START RECORDS FOR THE TASK

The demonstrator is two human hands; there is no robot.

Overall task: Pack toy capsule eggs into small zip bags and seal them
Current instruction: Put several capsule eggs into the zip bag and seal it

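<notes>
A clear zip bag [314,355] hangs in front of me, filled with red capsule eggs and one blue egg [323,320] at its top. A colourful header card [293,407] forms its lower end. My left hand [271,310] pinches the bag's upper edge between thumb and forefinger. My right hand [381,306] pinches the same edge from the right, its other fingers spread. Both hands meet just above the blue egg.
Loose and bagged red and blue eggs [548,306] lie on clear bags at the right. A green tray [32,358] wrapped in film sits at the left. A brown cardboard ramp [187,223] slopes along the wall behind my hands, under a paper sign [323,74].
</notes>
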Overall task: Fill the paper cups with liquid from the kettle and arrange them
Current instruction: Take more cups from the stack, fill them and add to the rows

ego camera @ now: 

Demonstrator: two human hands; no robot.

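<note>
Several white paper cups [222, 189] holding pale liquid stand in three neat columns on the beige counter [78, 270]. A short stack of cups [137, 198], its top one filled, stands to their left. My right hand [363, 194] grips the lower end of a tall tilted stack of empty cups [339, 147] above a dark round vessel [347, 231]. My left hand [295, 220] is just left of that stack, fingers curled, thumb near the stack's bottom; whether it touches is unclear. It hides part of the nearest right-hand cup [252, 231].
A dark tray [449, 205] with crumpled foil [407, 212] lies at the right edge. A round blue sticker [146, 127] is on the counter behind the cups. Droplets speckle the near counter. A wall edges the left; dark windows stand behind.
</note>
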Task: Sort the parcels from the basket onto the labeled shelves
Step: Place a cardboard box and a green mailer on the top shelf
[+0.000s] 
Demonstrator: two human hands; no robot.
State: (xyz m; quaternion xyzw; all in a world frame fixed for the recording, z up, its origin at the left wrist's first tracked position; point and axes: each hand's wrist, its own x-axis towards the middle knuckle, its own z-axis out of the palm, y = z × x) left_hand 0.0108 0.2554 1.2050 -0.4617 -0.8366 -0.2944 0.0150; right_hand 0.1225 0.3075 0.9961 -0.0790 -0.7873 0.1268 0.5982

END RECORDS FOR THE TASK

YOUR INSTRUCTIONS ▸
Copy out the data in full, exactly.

RESPONSE AREA ▸
The demonstrator is two human hands; there is no robot.

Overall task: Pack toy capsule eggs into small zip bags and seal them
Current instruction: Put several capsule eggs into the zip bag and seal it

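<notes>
A clear zip bag [314,355] hangs in front of me, filled with red capsule eggs and one blue egg [323,320] at its top. A colourful header card [293,407] forms its lower end. My left hand [271,310] pinches the bag's upper edge between thumb and forefinger. My right hand [381,306] pinches the same edge from the right, its other fingers spread. Both hands meet just above the blue egg.
Loose and bagged red and blue eggs [548,306] lie on clear bags at the right. A green tray [32,358] wrapped in film sits at the left. A brown cardboard ramp [187,223] slopes along the wall behind my hands, under a paper sign [323,74].
</notes>
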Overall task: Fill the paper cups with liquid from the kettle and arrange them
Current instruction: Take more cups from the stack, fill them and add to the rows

ego camera @ now: 

Demonstrator: two human hands; no robot.

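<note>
Several white paper cups [222, 189] holding pale liquid stand in three neat columns on the beige counter [78, 270]. A short stack of cups [137, 198], its top one filled, stands to their left. My right hand [363, 194] grips the lower end of a tall tilted stack of empty cups [339, 147] above a dark round vessel [347, 231]. My left hand [295, 220] is just left of that stack, fingers curled, thumb near the stack's bottom; whether it touches is unclear. It hides part of the nearest right-hand cup [252, 231].
A dark tray [449, 205] with crumpled foil [407, 212] lies at the right edge. A round blue sticker [146, 127] is on the counter behind the cups. Droplets speckle the near counter. A wall edges the left; dark windows stand behind.
</note>
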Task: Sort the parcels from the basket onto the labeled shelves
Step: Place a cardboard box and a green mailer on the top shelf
[+0.000s] 
Demonstrator: two human hands; no robot.
State: (xyz m; quaternion xyzw; all in a world frame fixed for the recording, z up, its origin at the left wrist's first tracked position; point and axes: each hand's wrist, its own x-axis towards the middle knuckle, its own z-axis out of the palm, y = z × x) left_hand 0.0108 0.2554 1.2050 -0.4617 -0.8366 -0.2944 0.0150; right_hand 0.1225 0.3075 0.9961 -0.0790 -0.7873 0.1268 0.5982

Nothing more is needed to finish the exercise.